1. FAIRmat-NeXus Proposal

1.1. Aim

Experiments nowadays create a set of very often voluminous and diverse numerical data and metadata. These pieces of information represent entities of what is effectively a graph of materials data. This graph can have a very large number of nodes and edges representing the large variety of relations which scientists ideally want to identify and master when transforming experimental research into knowledge.

Experimentalists face the challenge that these pieces of information come at different levels of granularity and format, of which many need to be better documented. You have very likely experienced yourself how file and data formats are routinely encountered tasks to master in your daily research practice and you might have questioned how these formats are currently handled when you want to produce FAIR research data and publications.

The NeXus-FAIRmat proposal is an interdisciplinary data science activity initiated by scientists of the condensed-matter physics community which strives to develop community-maintained open file and data formats for describing specific experimental techniques, their numerical data and metadata, and strategies how to exchange these pieces of information.

The FAIRmat proposal to NeXus is an effort by the community of scientists of the FAIRmat consortium to refine and expand the structure of NeXus. As a project which aims at creating an infrastructure for experimental data to be findable, accessible, interoperable, and reusable (FAIR) in the fields of condensed-matter physics and the chemical physics of solids, FAIRmat has adopted NeXus as the common format.

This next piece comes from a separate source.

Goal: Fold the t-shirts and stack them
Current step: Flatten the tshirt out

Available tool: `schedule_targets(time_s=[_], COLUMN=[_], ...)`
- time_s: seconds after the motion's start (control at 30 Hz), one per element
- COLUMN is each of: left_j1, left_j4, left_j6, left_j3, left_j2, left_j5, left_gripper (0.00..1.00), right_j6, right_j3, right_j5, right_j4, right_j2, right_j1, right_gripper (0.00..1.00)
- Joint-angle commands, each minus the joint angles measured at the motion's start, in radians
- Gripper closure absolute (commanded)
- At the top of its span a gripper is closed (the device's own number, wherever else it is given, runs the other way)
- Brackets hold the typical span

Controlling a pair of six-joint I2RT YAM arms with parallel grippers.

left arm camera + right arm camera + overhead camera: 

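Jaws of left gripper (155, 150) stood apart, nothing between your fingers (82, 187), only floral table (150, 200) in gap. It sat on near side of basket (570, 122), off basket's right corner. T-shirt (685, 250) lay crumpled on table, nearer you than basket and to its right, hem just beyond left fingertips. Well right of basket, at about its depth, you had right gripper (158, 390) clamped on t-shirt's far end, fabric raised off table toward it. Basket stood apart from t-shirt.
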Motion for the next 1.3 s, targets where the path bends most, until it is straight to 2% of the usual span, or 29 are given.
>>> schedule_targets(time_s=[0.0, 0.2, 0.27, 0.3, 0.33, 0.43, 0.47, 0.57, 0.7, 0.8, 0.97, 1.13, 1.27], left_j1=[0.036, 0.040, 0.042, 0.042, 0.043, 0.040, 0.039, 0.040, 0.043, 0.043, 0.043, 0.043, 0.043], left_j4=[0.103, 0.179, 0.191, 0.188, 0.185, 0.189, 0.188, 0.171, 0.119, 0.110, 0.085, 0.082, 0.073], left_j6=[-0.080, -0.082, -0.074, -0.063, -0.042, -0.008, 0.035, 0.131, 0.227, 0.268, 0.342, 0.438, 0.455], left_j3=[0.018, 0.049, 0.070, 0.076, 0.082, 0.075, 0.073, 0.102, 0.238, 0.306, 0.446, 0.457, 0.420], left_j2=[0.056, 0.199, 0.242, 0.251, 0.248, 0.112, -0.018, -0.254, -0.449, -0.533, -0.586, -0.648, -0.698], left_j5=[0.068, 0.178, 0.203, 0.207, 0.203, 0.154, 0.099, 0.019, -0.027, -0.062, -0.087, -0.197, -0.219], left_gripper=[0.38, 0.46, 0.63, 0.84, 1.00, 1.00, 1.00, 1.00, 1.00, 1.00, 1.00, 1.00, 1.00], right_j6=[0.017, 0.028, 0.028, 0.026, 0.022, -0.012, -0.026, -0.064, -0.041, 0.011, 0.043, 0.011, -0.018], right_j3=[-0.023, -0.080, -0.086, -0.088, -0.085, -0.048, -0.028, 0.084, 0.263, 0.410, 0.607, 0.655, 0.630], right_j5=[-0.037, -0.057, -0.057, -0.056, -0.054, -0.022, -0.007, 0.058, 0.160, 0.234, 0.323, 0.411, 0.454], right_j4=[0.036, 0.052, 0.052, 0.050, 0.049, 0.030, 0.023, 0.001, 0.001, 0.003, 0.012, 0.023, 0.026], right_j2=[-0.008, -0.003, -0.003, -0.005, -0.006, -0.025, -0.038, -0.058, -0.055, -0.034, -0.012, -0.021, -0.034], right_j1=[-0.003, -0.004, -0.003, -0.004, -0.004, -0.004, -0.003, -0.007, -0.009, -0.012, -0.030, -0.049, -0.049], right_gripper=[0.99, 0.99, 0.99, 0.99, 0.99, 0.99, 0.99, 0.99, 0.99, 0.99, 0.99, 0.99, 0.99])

NeXus is a common data exchange format which has its origin in the community of scientists performing neutron, x-ray, and muon experiments. The development of NeXus is coordinated by the NeXus International Advisory Committee (NIAC). NeXus defines a schema of data entries with a controlled vocabulary and defined relations between the entries. NeXus offers not only tools to document these schema definitions in a version-controlled manner but also tools to check and verify how and if specific instances of NeXus schemata comply with the intended schema definition when the data are written to files. Although, the Hierarchical Data Format (HDF5) is the most commonly used file format to write NeXus file to, NeXus can also be used with other file formats.

NeXus defines domain-specific rules for organizing data in e.g. HDF5 files (Application Definitions) and defines a dictionary of well-defined domain-specific (a vocabulary) of terms (Base Class Definitions). The meta- and numerical data in a NeXus file represent a hierarchical graph which encodes a specifically granularized representation of relevant pieces of information and results that should be stored with an experiment.

Base classes and application definitions are two key components of the NeXus data model. A base class represents a set of numerical data and metadata which specify details about scientists, projects, instruments, and other physical devices, including the numerical data and metadata which are deemed relevant for their description and the associated computational analyses. Application definitions are constructed from combining such experiment- and research-question-specifically customized base classes.

In this combination, an application definition is a data contract between a producer and a consumer of these scientific data.

This design has sufficient flexibility to cover any experimental technique and instrumentation, while ensuring rigorous, application-specific structures that can be processed in an automated manner.

In cases where base classes or application definitions have not yet been proposed advantage of NeXus can be taken if the respective scientific community explicitly designs, implements, uses, and continuously evolves these classes and definitions. Here the role of the NIAC is to support the community with data modeling and data science technical expertise, thus taking an important role of cross-disciplinary review.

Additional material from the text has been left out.